While most players did not comment directly on the allegations against Fitzgerald and the program, there were still some shows of support for the former coach, with some staffers and coaches wearing t-shirts that said “Cats Against the World,” along with Fitzgerald’s No. 51 jersey number.

That decision sparked immediate criticism, and Vice President of Athletics and Recreation Derrick Gragg issued a statement on the matter.  

“I am extremely disappointed that a few members of our football program decided to wear ‘Cats Against the World’ t-shirts,” Gragg said. “Neither I, nor the university, were aware that they owned or would wear those shirts today. The shirts are inappropriate, offensive and tone deaf. Let me be crystal clear: hazing has no place at Northwestern, and we are committed to do whatever is necessary to address hazing-related issues, including thoroughly investigating any incidents or allegations of hazing or any other misconduct.”

Braun called the matter one of free speech.

“It certainly isn’t my business to censor anyone’s free speech,” he said.

Braun also spoke about his ongoing relationship with Fitzgerald, whose son Jack is still on the Wildcats’ roster.

“Coach Fitz and his family brought me in under their roof for two months,” he said. “The relationship with Pat is much deeper than just as someone I worked for six months.”

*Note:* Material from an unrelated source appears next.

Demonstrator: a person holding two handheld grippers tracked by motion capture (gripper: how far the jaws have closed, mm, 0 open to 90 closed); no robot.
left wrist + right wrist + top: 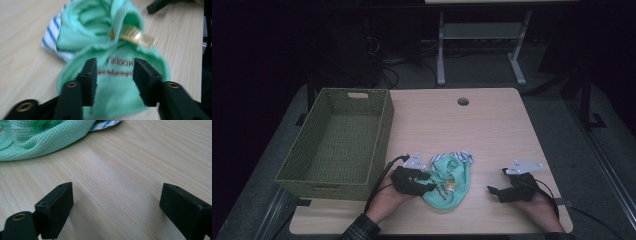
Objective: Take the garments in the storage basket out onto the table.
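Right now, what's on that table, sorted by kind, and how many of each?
Green woven basket: 1
Mint-green knitted garment: 1
Blue-and-white striped cloth: 1
Hand-held grippers: 2, the left gripper and the right gripper
Total: 5

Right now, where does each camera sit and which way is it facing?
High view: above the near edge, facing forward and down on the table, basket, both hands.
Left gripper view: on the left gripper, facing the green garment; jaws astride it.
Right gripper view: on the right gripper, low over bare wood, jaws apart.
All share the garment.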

Northwestern is currently facing numerous lawsuits from former players that alleged intense hazing rituals during their time with the program. Several have directly named Fitzgerald and former Northwestern AD Mark Murphy, now the CEO of the Green Bay Packers.

With all of the turmoil, which has included several high-profile recruits decommitting from the programs, players are insisting that they will focus on football in the weeks ahead.

“Our main focus is to win games and stick together,” defensive back Rod Heard said. “That’s a big aspect of what we’ve been trying to do as a team.”

Northwestern will kick off their 2023 season on Sept. 3 with a Sunday game against Rutgers. Their home schedule will get underway on Sept. 9 against UTEP in Evanston.